The journal Science published the first detailed data on the asteroid Arrokot – the farthest object in the solar system that has ever been visited by a spaceship. The research results described in three articles (article 1, article 2, article 3) give the most complete picture of the composition and origin of the asteroid and an idea of how primitive planetary building blocks, called planetesimals, were formed.
Arrokot, formerly known as Ultima Thule, is a trans-Neptune asteroid from the Kuiper belt, visited by the New Horizons spacecraft on January 1, 2019. At a distance of 6.5 billion kilometers from the Earth, this is the farthest object to which Earth spaceships have ever flown. The mission of the New Horizons probe to the asteroid Ultima Thule was recognized by Science magazine as one of the ten most important scientific achievements of 2019.
Despite the fact that the primary information about the distant mysterious object was published in hot pursuit in May 2019, so far there have been no detailed descriptions and analytical studies. And now, three detailed reports have appeared at once, based on data volumes ten times higher than those that were involved in the first publication ..

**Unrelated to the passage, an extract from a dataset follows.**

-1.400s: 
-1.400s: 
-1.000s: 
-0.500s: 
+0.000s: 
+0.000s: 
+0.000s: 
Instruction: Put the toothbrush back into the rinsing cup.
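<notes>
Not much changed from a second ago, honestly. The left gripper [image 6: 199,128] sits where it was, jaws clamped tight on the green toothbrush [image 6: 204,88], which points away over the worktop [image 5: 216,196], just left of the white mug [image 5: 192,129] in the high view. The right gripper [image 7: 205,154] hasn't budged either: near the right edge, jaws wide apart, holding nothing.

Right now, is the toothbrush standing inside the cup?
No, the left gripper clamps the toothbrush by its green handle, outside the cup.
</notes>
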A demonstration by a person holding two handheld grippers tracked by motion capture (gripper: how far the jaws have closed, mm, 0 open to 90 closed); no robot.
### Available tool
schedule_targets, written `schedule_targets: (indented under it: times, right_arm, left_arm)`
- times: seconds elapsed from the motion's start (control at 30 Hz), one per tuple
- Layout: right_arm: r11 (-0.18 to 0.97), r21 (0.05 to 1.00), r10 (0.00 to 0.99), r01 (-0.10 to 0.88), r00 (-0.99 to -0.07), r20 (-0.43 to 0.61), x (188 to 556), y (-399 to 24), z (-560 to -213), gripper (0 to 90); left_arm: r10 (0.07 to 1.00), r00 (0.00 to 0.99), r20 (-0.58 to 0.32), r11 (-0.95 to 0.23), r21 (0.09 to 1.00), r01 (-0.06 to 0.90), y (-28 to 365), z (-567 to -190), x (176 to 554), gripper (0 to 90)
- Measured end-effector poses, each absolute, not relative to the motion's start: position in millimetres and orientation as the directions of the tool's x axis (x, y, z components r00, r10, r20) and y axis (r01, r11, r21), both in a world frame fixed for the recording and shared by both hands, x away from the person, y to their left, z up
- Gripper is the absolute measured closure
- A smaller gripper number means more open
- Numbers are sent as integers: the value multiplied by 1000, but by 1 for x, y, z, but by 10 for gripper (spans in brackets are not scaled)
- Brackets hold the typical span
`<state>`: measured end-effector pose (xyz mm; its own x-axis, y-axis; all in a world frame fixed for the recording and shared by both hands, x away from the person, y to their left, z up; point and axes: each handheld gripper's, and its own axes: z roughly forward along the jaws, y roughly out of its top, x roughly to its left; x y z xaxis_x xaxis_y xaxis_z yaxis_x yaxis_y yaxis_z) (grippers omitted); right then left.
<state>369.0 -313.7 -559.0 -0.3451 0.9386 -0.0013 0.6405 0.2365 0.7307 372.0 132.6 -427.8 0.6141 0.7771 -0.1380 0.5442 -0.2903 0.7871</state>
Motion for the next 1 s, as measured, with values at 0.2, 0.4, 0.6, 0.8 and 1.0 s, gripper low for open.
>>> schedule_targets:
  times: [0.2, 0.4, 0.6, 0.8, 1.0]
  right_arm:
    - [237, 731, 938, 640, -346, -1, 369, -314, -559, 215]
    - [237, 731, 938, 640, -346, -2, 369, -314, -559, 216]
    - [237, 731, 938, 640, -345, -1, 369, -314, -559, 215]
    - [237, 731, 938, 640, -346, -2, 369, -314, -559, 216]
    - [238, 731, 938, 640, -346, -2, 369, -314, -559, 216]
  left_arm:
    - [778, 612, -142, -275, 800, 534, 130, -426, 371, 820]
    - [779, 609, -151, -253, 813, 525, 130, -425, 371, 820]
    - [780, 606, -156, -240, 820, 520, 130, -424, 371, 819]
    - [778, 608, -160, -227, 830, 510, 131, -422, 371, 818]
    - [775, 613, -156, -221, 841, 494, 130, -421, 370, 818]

Arrokot is a so-called contact double asteroid. His body, like a snowman, consists of two parts, each of which in the past was an independent celestial body, but then came closer and merged into one object.
In the first study, the theme of which is the origin of an asteroid from a solar nebula and the formation of a contact-double body, William McKinnon from University of Maryland at College Park (Maryland, USA) and colleagues used modeling to better understand how Arrocott formed . Their analysis shows that the two lobes were previously independent bodies formed close to each other, and that they rather quietly stuck together into a modern object. The model involves the formation of an asteroid during the collapse of a local cloud of the solar nebula, and not on the basis of another long-standing theory of planetesimals formation, called hierarchical accretion, according to which objects from disparate parts of the nebula collided, forming new objects.
In a second study of Arrocott’s geology and geophysics, John Spencer of the Southwest Research Institute in Boulder, Colorado, USA, and his colleagues report that parts of the asteroid are more spherical and voluminous than previously estimated. On its more or less smooth surface, craters are only slightly distinguishable. This distinguishes Arrokot from other objects of the solar system previously visited by spacecraft, and indicates good preservation from the end of the era of planet formation. According to the density of craters, scientists determined the age of the surface at 4 billion years, which confirms the hypothesis that Arrokot formed in a local collapsing cloud.
Finally, Will Grundy of the Lowell Observatory in Flagstaff, Arizona, USA, and his colleagues studied the composition, color, and surface temperature of Arrocott. Scientists note that the surface of the asteroid is uniformly red, cold and covered with methanol ice and unidentified complex organic compounds, with which, apparently, red color is associated. The authors put forward several hypotheses as to where methanol came from on Arrokot. For example, they suggest that methanol could form from water and methane ice when exposed to cosmic rays. Although no water was found on Arrocott, the authors believe that it may be present in hidden form. The uniform color and surface composition of Arrocott also confirms the hypothesis of the formation of an asteroid in a local collapsing cloud inside the solar nebula.